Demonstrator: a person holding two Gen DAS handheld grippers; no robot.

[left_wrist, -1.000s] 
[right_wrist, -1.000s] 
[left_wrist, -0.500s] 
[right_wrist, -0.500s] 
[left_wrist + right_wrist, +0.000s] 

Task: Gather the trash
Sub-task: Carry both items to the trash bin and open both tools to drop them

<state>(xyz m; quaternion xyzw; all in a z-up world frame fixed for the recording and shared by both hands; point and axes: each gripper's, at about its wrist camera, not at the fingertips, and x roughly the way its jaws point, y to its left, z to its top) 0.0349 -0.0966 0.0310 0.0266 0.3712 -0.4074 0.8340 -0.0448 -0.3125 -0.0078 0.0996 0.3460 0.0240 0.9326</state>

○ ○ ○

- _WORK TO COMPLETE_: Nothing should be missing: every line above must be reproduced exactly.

- _WORKED SOLUTION_:
Demonstrator: a person holding two Gen DAS handheld grippers; no robot.

[left_wrist, -1.000s] 
[right_wrist, -1.000s] 
[left_wrist, -0.500s] 
[right_wrist, -0.500s] 
[left_wrist + right_wrist, +0.000s] 

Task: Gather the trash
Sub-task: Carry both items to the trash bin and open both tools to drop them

<state>(xyz m; quaternion xyzw; all in a z-up world frame fixed for the recording and shared by both hands; point and axes: each gripper's, at about its wrist camera, not at the fingertips, and x roughly the way its jaws point, y to its left, z to its top) 0.0349 -0.0966 0.0310 0.0266 0.3712 -0.4074 0.8340 -0.0448 -0.3125 -0.0078 0.0996 0.3460 0.0240 0.9326</state>

There's no more to the answer.